Ermanno Olmi, el hombre de la fe a bocajarro: ‘El oficio de las armas’
¡Mis queridos palomiteros! Ermanno Olmi, el hombre de la fe a bocajarro. Recientemente nos referíamos desde estas pantallas también a un hombre de cine y a un hombre de fe. Pues bien, el pasado 5 de mayo desaparecía para siempre de la cinematografía mundial Ermanno Olmi, a los 86 años, uno de los grandes directores de cine de todos los tiempos que, en gran medida, fue un continuador del Neorrealismo italiano.
Sintetizo mi homenaje hacia él recordando al filme que dirigió en 2001, El oficio de las armas, tras su éxito sin precedentes de la bellísima El árbol de los zuecos, su obra maestra, filmada en 1977 y que se alzó con la Palma de Oro en Cannes.
El oficio de las armas llegó a España en el mes de abril en 2004 con rigurosa discreción. Fue galardonada con nueve premios David de Donatello y firmada por este hombre legendario del cine italiano, que estrenó en su país natal Cantando dietro i paraventi en 2003; Tickets en 2005; Centochiodi en 2007 y Il villaggio di cartone en 2011. En 2008 recibió el León de Oro en Venecia por toda su carrera.
Antes de El oficio de las armas no habíamos tenido ocasión de ver ningún filme suyo desde el estreno de su adaptación de la novela del austriaco Joseph Roth, La leyenda del santo bebedor, rodada en 1988, donde por primera vez trabajó con actores profesionales.
Ermanno Olmi fue uno de los cineastas italianos más refinados de las últimas décadas, conocido sobre todo por las ya citadas El árbol de los zuecos y La leyenda del santo bebedor (León de Oro de La Mostra Veneciana).
El oficio de las armas, ambientada en el siglo XVI, cuenta la historia de Giovanni de Médicis —que encarna el actor búlgaro Hristo Jivkov, que hace de apóstol Juan en La Pasión de Cristo de Mel Gibson—, gran caballero en el noble arte de la guerra, fue un destacado miembro de la ilustre familia y murió a los veintiocho años defendiendo los Estados Pontificios del Papa Clemente VII del ataque de los ejércitos del emperador Carlos V.

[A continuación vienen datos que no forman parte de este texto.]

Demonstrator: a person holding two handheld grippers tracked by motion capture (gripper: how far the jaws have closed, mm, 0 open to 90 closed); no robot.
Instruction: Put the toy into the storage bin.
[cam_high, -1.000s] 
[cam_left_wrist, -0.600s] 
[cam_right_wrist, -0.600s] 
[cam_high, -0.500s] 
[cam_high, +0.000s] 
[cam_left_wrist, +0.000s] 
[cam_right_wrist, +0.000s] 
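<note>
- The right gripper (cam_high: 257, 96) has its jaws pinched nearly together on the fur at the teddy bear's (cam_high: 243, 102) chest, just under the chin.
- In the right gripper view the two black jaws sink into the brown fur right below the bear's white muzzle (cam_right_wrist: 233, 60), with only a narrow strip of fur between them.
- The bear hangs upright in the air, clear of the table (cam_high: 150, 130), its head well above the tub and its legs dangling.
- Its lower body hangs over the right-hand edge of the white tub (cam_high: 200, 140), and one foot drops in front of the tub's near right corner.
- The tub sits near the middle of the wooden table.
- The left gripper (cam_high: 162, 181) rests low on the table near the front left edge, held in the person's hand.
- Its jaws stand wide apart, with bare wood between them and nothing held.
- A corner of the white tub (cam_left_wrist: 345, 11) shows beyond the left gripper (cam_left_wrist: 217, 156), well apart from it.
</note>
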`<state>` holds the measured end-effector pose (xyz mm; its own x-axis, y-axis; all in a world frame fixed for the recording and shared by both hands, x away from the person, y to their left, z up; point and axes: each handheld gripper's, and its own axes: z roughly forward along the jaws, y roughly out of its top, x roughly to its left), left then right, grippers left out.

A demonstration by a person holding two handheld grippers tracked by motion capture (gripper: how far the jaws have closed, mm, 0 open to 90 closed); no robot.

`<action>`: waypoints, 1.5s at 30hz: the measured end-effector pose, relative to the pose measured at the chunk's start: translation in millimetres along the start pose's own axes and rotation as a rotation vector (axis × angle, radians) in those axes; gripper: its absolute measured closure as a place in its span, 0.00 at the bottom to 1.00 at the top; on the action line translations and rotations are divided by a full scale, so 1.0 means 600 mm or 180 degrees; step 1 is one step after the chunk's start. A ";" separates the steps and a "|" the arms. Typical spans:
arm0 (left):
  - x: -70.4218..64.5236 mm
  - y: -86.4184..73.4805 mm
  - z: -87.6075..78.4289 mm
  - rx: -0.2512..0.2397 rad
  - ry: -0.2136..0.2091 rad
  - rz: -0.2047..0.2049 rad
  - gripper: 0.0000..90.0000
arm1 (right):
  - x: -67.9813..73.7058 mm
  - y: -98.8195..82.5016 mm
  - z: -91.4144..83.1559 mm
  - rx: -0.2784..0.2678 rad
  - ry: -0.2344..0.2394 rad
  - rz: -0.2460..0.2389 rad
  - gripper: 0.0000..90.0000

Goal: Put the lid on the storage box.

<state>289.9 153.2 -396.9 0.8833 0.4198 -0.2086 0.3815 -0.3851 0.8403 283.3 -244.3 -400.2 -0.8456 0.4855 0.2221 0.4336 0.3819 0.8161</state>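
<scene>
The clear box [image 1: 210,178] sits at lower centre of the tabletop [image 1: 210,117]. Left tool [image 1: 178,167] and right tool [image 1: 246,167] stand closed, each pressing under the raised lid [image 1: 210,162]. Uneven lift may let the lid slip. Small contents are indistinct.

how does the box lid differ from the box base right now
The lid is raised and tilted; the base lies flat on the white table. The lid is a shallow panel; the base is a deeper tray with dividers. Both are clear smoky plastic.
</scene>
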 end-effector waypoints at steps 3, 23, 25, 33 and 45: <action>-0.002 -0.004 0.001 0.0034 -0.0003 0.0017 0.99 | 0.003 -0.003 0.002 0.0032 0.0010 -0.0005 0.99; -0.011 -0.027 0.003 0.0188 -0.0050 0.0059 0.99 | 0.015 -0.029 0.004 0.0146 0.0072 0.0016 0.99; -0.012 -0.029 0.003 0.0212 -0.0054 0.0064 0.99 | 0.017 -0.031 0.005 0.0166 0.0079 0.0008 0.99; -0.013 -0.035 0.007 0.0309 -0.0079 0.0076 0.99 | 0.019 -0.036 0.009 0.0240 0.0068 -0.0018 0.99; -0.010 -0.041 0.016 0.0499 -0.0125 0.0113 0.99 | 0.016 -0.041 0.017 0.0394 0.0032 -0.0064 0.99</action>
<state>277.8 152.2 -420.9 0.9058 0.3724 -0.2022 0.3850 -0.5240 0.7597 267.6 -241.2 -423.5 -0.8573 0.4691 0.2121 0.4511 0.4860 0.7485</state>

Se trata de un relato de dimensiones épicas resuelto entre la bruma de los campos de batalla y las referencias pictóricas de las secuencias intimistas, a partir del cual el cineasta propone una sugestiva reflexión sobre la progresiva despersonalización del arte de la guerra, a partir del momento en el que las espadas y el cuerpo a cuerpo desaparecieron bajo la inexorable presión del progreso, materializada en la irrupción de las armas de fuego.
El fascinante guión de Olmi le sirve para pintar un bellísimo retrato de una época convulsa, en la que el modelo del perfecto príncipe-caballero dibujado por Maquiavelo (que pensó en Fernando el Católico) convive con los mercenarios y los turbios manejos políticos de algunos nobles italianos, que el sufrido capitán se apresura a justificar.
Conviene advertir que por su ritmo y estética contemplativa, esta película única de extraordinario rigor y bellísima puesta en escena no es adecuada para verse en televisión. La fotografía, el montaje y la música no pueden ser más acertados. Sin duda, quedará como referencia de un cine exquisitamente respetuoso con la historia, digno de los estudiosos de la materia, a la altura de los extraordinarios experimentos de Rossellini, Rohmer o Feyder.
Ermanno Olmi, el hombre de la fe a bocajarro, rodaba cine exquisitamente respetuoso con la historia
Estremece comprobar hasta qué punto un director es capaz de componer cada plano con un mimo tan enriquecedor, tanto en una secuencia de una batalla, como en el lecho de un enfermo en un palacio renacentista.
Al tiempo, la película es notablemente teatral, abusa de los primeros planos y la presencia de Dios es indiscutible. Es fascinante la escena en la que un Cristo de madera románico es “mutilado” para que los soldados preparen la leña y puedan resguardarse del frío.
Olmi, fiel a su cine independiente, nos marca la pauta temporal. Por unos instantes parece que el tiempo se ha detenido y que la unidad espacial se troca patética. La claridad en su discurso visual y la fluidez narrativa inesperada remontan una cinta hecha desde el corazón.
No se trata tanto de contar una historia, sino de ser conscientes de cómo la cuenta el realizador de Il posto. La mirada poética que arrojan los acontecimientos y la reflexión moral que desarrolla nos conducen hacia la esperanza que todo hombre espera cuando ha de abandonar la vida. Maravilloso suceso que debe verse más de una vez.
Muchas gracias por todo. Descansa en paz.